● **To do**
Wherever the word "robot" appears in the entries, copy the whole line.

- - - - - - -

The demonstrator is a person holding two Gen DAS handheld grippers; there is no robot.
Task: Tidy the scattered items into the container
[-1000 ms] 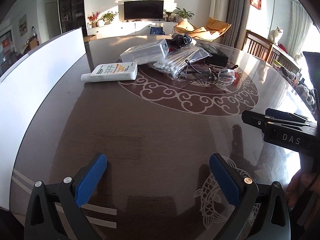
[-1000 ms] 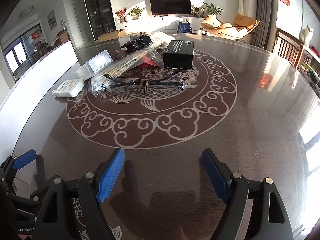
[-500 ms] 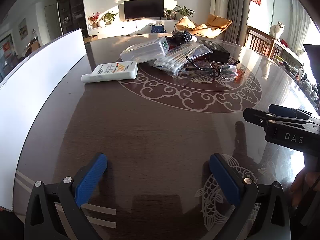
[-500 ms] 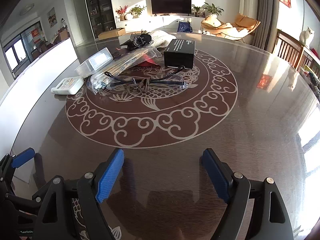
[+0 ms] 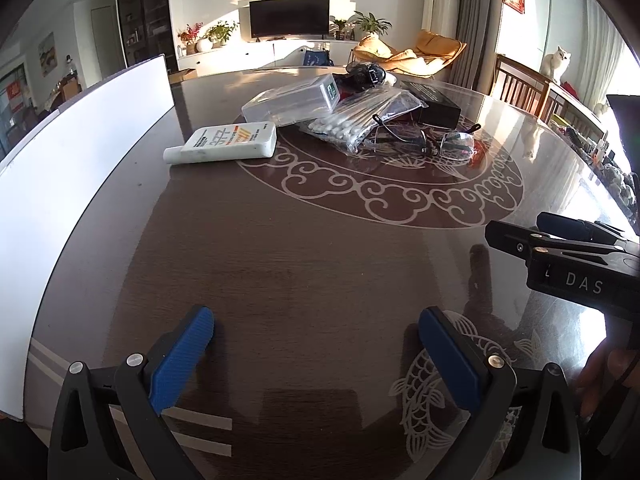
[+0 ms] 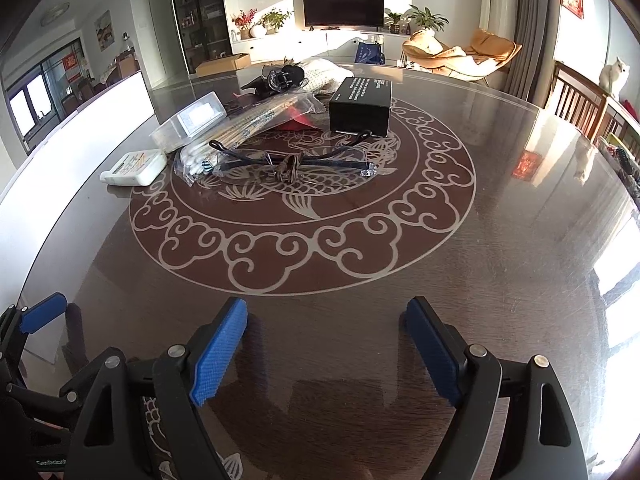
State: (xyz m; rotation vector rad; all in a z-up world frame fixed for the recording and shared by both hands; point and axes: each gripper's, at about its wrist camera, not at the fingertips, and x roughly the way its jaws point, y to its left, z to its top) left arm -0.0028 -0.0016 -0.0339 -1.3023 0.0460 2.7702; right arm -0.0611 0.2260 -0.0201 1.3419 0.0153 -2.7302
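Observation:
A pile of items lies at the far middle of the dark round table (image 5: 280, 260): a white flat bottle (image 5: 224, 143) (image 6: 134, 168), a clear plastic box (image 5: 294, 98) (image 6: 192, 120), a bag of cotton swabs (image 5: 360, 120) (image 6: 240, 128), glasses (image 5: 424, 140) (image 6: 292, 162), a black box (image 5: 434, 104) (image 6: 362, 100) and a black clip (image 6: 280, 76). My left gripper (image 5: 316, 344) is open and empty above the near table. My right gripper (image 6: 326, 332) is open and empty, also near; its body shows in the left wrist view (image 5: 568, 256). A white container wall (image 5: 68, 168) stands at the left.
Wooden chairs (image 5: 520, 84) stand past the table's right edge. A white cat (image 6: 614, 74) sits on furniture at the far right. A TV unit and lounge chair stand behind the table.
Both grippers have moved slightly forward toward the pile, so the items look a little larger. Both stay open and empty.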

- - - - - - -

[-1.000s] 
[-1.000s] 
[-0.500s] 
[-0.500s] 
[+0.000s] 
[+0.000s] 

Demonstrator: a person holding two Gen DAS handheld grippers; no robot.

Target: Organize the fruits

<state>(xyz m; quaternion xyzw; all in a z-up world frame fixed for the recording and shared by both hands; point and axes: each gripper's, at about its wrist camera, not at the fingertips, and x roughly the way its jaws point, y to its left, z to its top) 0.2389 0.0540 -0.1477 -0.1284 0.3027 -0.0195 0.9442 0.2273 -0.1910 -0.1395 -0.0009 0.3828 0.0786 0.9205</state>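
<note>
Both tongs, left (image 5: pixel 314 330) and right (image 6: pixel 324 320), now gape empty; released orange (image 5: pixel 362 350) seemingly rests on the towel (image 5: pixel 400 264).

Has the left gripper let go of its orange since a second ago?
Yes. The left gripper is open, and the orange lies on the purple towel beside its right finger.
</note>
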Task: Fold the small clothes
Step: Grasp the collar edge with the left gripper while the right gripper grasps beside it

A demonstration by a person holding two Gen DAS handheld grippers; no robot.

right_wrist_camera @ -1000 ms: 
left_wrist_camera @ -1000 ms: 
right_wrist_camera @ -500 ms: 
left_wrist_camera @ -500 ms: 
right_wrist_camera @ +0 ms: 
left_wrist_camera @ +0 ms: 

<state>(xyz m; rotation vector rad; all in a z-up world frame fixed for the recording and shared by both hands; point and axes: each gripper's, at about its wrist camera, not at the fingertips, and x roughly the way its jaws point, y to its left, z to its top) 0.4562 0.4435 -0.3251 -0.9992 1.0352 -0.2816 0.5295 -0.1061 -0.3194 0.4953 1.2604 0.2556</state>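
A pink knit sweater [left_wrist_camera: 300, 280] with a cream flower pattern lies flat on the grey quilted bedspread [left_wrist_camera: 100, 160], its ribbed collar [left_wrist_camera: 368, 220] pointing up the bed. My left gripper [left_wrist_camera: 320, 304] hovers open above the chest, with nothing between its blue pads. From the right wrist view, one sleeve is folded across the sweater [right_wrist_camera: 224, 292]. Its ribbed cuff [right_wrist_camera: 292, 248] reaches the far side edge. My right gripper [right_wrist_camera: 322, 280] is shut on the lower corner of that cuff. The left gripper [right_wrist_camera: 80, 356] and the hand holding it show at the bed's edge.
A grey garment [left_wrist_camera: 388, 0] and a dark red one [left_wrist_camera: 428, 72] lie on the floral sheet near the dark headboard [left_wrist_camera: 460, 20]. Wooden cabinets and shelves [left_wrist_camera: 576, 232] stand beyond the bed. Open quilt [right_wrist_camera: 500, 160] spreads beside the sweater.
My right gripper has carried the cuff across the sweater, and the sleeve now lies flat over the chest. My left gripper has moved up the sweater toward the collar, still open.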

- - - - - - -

● **Answer space**
The demonstrator is a person holding two Gen DAS handheld grippers; there is no robot.
Demonstrator: a person holding two Gen DAS handheld grippers; no robot.
A demonstration by a person holding two Gen DAS handheld grippers; no robot.

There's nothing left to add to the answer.